Ietsism or how the Dutch invented a new belief system
The recent history of religion in the Netherlands is one of continuous secularisation. One interesting phenomenon of that process is ietsism (literally ‘somethingism’), the belief that something must be lurking behind reality, we just don’t know what it is.
If that sounds vague, it’s probably because it is. The category ietsism did in fact not exist until 1996, the year in which it was invented by The Netherlands Institute for Social Research who needed a label for a phenomenon that they and others had noticed, the phenomenon that people who aren’t affiliated with any specific religion aren’t necessarily atheists.
Poet Marjolein de Vos said according to Trouw at a symposium about ietsism in 2006: “Maybe there is a mystery that supports our reality. Ietsism is, I believe, another word for ‘searching’.”
Theology professor Gijs Dingemans said about ietsists that they “generally have no great philosophical interest. They would just like to know if somebody is running the show, if somebody will fix things once we’ve messed them up or at least has some kind of control over our chaotic world.”
History professor Christiane Berkvens-Stevelinck has a more positive view of ietsists, who according to her may be “people who are averse to dogma and who have rediscovered the source of an uninhibited philosophical and theological curiosity, namely a sense of wonder for the unknowable, the unseen, the Mystery.”
Interestingly the English language Wikipedia entry about ietsism is called (drum roll) … ietsism. Perhaps Dutch researchers needed the label the most.
In 1998 17% of the Dutch people self-identified as atheists according to the International Social Survey Project, 12% as agnostic and 18% believed in an undefined ‘higher power’.

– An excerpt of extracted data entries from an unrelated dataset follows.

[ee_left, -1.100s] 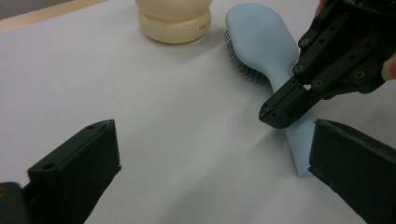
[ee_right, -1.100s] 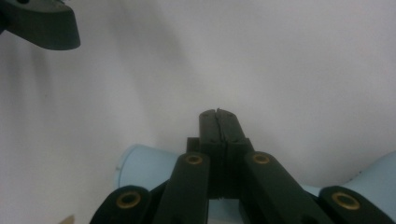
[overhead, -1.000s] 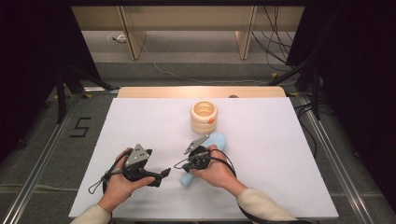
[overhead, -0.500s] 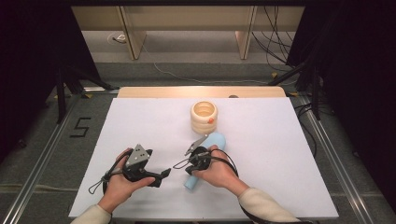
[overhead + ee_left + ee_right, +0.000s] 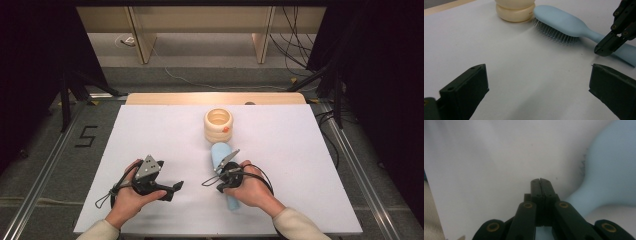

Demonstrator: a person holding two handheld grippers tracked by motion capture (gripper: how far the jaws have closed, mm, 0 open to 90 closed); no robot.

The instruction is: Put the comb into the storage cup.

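Nothing is gripped yet: the brush (image 5: 223,167) lies at frame centre below the holder (image 5: 218,125), the right hand-held gripper (image 5: 540,180) closed empty, the left hand-held gripper (image 5: 536,82) wide open.

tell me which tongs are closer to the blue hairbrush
Right. The right tongs sit shut right beside the hairbrush handle; the left tongs stand open farther off on the white table.

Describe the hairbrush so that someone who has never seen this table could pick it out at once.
Start at the white table top and find the cream ringed pot near its far middle. Just in front of that pot, head towards it, lies the hairbrush, its handle running back under the right gripper. It is the table's one pale blue thing, flat-backed with grey bristles.
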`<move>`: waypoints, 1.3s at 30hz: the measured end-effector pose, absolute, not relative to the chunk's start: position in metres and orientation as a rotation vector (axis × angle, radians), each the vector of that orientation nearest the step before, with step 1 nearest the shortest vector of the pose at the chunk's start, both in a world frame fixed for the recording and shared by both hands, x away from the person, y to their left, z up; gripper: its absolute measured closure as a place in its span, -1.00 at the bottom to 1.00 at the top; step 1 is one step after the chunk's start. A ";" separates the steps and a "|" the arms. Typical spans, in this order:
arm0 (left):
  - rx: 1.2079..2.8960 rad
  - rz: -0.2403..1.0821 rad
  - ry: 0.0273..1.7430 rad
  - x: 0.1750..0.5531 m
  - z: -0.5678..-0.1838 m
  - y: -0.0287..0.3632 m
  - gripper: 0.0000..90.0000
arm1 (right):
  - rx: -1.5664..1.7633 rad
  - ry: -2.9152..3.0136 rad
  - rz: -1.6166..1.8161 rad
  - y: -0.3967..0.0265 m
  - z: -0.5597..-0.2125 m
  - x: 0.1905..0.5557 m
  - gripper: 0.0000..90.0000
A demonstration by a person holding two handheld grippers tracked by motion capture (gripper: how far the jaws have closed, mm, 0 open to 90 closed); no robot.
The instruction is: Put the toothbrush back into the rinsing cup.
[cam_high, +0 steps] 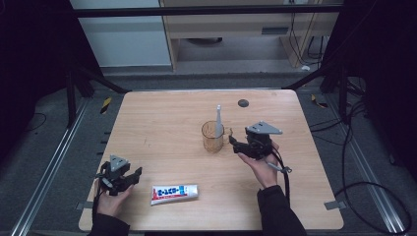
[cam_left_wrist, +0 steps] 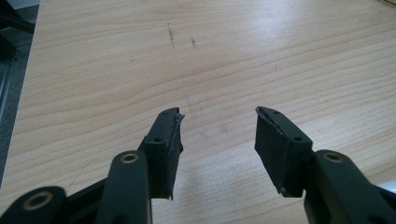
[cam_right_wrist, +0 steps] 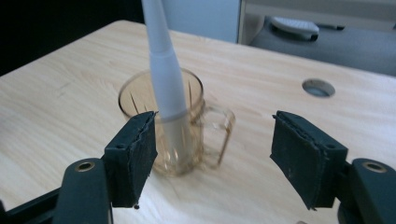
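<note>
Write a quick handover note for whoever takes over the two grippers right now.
Right gripper: open, holding nothing, just beside the cup on its handle side.
Left gripper: open, holding nothing, over bare table at the near left.
Toothbrush: standing in the cup, leaning on the rim.
Toothpaste: lying flat near the front edge, right of the left gripper, untouched.
Done: toothbrush is in the cup.
Left: probably the toothpaste; the left gripper is closest.
</note>
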State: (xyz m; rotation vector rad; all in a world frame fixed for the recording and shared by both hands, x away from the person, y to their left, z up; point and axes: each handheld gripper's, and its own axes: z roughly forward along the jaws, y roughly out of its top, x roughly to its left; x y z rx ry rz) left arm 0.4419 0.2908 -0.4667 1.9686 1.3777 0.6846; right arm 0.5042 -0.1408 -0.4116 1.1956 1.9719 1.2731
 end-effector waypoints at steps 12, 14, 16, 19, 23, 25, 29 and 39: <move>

The chart below shows the development of religious affiliation in the Netherlands. I created this chart based on numbers from Statistics Netherlands. Note that the two main protestant churches merged in 2004, but Statistics Netherlands still counts them separately. The Islamic church is not counted separately, but about 5% of Dutch citizens are muslim. Agnosticism, atheism and ietsism are presumably folded largely into ‘unaffiliated’. And last, one of the great unresolved mysteries in life according to me personally is the chart tool in LibreOffice, which is why the left third of the chart spans more than hundred years whereas the right two-thirds only accounts for forty years.